For the word "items", state how many lines below contain it. Give no other text.
-- Stored data follows --
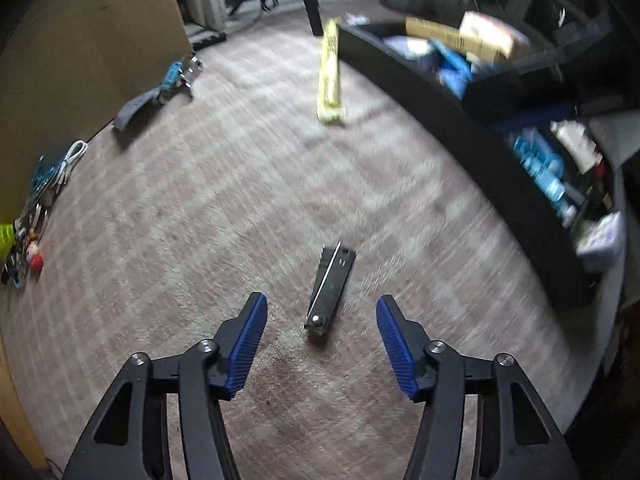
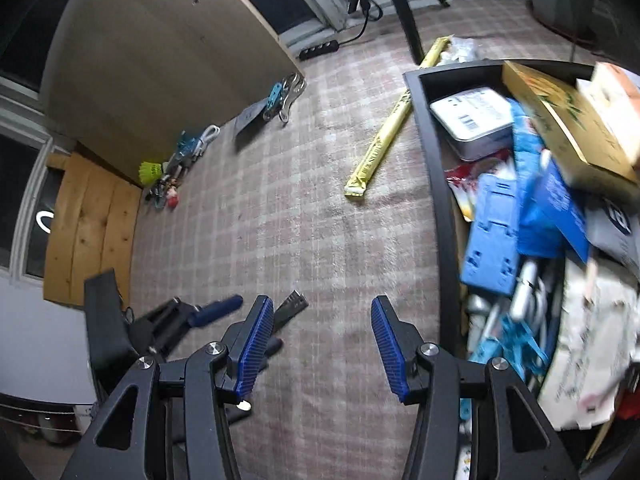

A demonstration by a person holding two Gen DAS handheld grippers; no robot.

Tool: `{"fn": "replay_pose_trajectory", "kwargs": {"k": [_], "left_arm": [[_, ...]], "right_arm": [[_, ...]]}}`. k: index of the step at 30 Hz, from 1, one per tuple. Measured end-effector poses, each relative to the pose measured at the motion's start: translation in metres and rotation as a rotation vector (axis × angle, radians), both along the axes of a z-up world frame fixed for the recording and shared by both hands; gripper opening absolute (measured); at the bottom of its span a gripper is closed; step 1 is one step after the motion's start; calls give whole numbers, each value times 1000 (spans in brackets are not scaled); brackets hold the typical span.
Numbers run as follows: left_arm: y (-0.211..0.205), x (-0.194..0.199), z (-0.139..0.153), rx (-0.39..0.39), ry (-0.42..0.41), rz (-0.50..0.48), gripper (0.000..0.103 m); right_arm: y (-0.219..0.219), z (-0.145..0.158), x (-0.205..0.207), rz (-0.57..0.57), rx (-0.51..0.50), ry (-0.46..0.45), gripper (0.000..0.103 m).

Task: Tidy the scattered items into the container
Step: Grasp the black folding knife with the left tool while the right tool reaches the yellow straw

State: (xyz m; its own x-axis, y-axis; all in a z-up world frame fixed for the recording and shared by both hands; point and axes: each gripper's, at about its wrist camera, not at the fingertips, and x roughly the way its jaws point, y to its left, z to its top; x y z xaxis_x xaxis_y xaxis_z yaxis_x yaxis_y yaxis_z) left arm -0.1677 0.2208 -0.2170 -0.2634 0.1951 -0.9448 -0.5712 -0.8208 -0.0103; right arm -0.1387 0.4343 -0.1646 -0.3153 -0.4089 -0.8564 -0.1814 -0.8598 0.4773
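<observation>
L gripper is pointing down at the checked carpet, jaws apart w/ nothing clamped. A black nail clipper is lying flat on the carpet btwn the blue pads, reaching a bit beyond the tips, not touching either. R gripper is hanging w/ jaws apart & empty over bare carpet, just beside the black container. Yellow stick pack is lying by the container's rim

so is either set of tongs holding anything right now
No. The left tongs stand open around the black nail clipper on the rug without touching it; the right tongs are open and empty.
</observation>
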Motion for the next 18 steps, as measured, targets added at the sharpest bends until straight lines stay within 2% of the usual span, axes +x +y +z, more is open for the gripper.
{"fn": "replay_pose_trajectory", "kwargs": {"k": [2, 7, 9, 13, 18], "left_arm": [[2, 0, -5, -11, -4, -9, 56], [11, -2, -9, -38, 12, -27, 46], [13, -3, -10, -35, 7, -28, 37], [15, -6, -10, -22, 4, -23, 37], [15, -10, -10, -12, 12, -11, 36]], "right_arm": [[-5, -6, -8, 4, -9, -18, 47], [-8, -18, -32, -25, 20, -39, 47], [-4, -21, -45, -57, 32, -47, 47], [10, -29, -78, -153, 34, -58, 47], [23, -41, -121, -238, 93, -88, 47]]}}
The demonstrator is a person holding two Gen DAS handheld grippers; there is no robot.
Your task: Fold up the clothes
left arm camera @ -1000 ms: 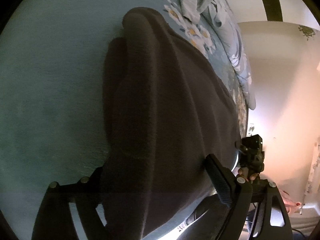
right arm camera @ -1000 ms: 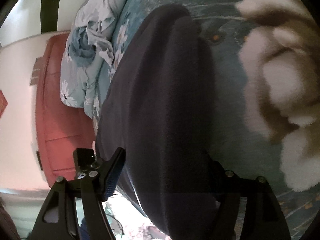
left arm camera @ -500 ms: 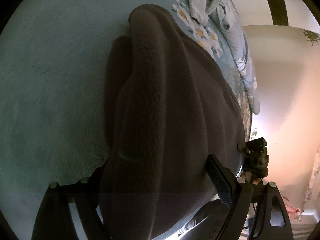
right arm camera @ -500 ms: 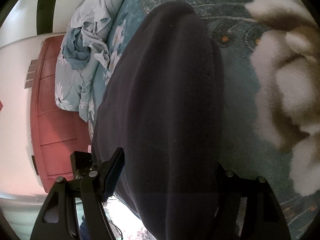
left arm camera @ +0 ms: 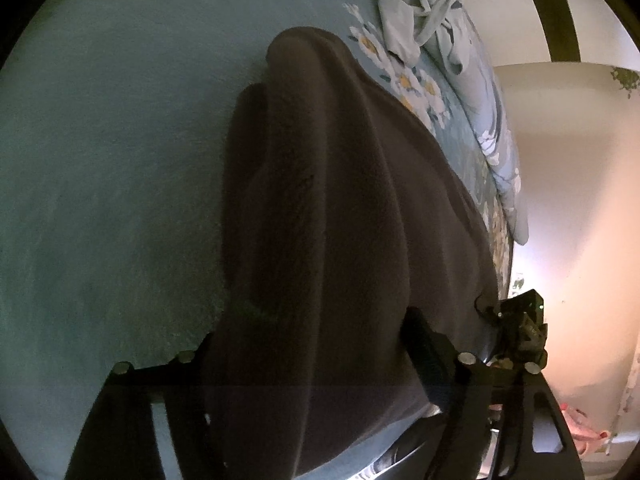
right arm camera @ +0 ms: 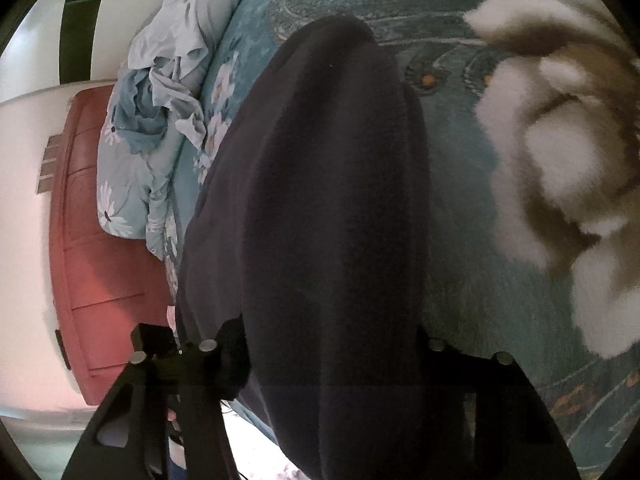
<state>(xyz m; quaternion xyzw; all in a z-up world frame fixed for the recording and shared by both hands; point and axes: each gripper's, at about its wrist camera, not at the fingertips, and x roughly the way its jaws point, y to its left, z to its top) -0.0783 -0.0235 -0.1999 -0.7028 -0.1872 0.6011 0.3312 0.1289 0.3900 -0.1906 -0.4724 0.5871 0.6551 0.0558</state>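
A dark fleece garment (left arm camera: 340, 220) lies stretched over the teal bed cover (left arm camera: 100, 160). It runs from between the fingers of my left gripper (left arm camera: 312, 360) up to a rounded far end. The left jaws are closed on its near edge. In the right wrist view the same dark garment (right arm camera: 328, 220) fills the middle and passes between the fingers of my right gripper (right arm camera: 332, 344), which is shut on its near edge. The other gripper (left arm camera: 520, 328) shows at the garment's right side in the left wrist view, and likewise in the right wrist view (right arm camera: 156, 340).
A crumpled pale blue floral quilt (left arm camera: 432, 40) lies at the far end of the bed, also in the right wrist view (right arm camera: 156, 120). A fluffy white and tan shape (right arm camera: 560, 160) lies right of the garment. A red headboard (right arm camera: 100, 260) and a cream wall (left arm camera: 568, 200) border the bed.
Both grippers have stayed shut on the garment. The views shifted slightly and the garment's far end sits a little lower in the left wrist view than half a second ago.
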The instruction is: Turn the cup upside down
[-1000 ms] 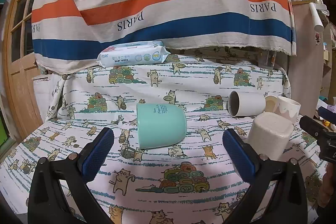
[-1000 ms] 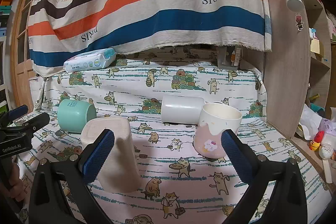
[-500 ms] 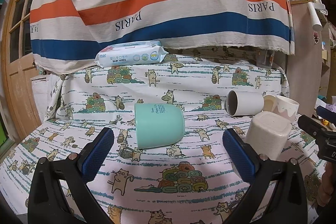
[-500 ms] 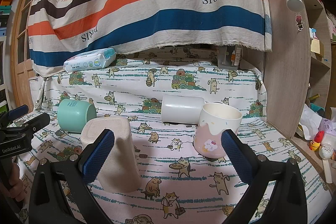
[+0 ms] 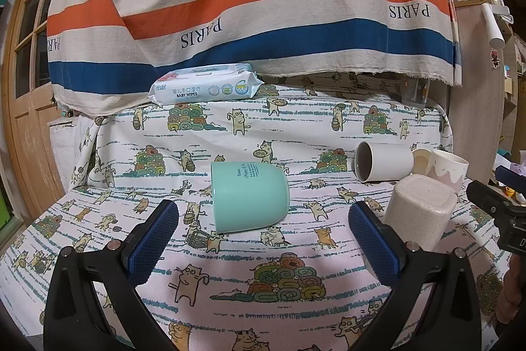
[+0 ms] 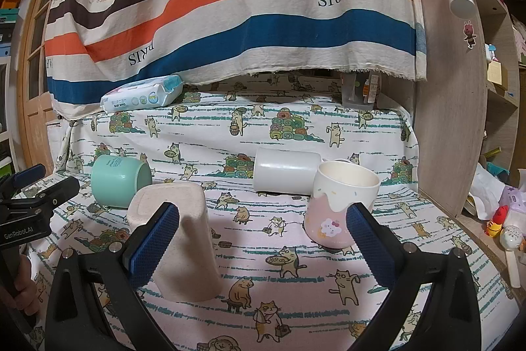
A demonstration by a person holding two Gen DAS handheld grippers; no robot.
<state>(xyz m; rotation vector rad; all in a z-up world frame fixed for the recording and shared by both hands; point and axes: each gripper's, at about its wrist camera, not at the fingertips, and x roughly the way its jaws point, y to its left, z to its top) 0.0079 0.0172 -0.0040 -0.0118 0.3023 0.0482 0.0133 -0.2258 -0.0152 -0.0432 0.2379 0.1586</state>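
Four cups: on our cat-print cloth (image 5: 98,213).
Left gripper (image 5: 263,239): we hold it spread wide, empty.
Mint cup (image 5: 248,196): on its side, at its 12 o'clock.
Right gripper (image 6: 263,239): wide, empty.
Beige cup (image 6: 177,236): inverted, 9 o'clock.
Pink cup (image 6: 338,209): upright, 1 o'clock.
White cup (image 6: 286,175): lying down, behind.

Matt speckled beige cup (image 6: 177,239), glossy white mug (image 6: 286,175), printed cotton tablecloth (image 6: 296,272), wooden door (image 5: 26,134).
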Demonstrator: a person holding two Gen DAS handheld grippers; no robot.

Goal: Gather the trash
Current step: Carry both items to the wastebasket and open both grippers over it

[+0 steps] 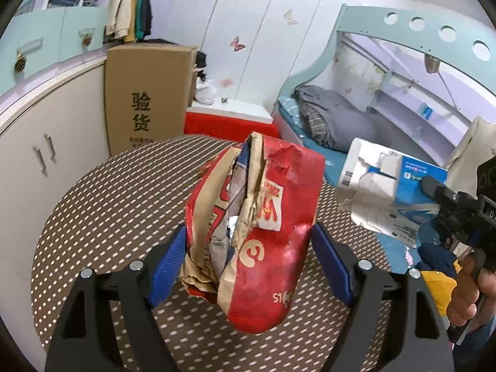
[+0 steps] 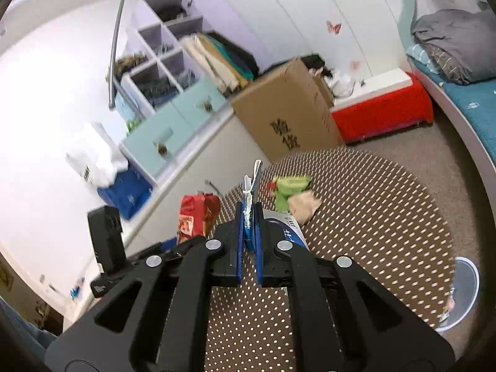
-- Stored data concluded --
● **Exercise result**: 2